Brief items
The current development kernel is 2.5.73, which was
released by Linus on June 22. Changes
this time around include some big ext3 and journaling changes (see
last week's LWN Kernel Page), an ACPI update, a
big ia64 merge, some networking fixes, a new PCI device locking scheme, the
new
request_firmware() interface (see
the May 21 LWN Kernel Page), an NFS server
update, more driver model work, an ARM update, and various other fixes and
tweaks.
The long-format changelog has all
the details.
Linus's BitKeeper tree, as of this writing, contains an MTD driver cleanup,
the beginning of work on the loop driver (see below), and some patches to
make the network block device driver work again.

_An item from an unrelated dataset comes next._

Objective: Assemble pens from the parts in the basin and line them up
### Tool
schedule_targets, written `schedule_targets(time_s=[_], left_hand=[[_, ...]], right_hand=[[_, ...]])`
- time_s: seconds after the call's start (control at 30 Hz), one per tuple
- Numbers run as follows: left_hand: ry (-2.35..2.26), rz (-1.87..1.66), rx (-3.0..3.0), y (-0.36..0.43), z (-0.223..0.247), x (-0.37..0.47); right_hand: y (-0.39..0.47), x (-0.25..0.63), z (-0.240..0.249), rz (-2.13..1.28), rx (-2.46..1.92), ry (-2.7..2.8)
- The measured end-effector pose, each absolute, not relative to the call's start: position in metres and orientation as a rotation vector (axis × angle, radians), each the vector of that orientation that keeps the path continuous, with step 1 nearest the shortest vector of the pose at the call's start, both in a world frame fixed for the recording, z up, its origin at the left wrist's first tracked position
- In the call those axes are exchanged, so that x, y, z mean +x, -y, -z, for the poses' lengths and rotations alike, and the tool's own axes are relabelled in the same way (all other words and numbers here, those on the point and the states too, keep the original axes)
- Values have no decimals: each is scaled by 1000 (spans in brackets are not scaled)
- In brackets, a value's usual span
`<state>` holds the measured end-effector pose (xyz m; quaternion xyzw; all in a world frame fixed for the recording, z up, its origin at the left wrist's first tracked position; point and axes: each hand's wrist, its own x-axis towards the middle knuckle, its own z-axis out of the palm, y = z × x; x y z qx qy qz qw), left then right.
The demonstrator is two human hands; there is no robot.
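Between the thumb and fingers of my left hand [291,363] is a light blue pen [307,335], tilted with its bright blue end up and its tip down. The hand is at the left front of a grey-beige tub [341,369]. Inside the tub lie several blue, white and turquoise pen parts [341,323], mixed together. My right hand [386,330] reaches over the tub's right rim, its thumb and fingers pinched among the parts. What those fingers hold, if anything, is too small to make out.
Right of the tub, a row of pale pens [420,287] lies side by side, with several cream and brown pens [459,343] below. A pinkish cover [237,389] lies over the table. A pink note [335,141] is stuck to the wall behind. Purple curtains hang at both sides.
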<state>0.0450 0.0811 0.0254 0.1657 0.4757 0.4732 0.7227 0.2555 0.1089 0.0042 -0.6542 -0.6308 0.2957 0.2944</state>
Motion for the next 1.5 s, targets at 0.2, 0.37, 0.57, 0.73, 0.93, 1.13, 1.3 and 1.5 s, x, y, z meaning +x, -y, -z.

The current stable kernel is 2.4.21. Marcelo has started the 2.4.22
process (supposed to only last a couple months) with the release of 2.4.22-pre1; it is a large patch with a lot of
USB work, the long-awaited ACPI update, some network fixes, and quite a few
other repairs and updates.
Comments (none posted)
Kernel development news
One longstanding goal in kernel development has been to eliminate the
differences between loadable modules and monolithic (linked-in) code. The
fewer differences there are, the easier it is to write code which works in
either mode - and to maintain that code. In 2.5, this process is almost
complete; there is very little code which is unique to either modules or
monolithic code.
One remaining difference, however, has to do with initialization and exit
code. It is possible to use the module_init() macro to designate an
initialization function, and that function will be called properly at
module load time or at boot
time if the module is built directly into the kernel. (Exit
functions for monolithic code are, of course, simply discarded.) One
important difference remains, however: monolithic code can have multiple
initialization calls, while modules can only have one. Monolithic
code initialization calls can even be given priorities (via macros like
core_initcall() or late_initcall()) which control when
each function is called.
One would think this wouldn't matter a whole lot for loadable modules,
since every initialization function would be called at the same time
(when the module is loaded) anyway. But this difference forces module and
monolithic code to be different. It also prevents the creation of nice,
initialization-time macros which ease the process of setting up
/proc files or sysfs entries.
With a new patch (since revised) from Rusty Russell, things
will change. Rusty notes the real reason why modules can only have a
single set of initialization and exit functions: the kernel simply does not
know what to do if one of a series of initialization functions fails. In
that case, the module load process must fail, and some sort of cleanup must
be performed. The problem is knowing what that cleanup is.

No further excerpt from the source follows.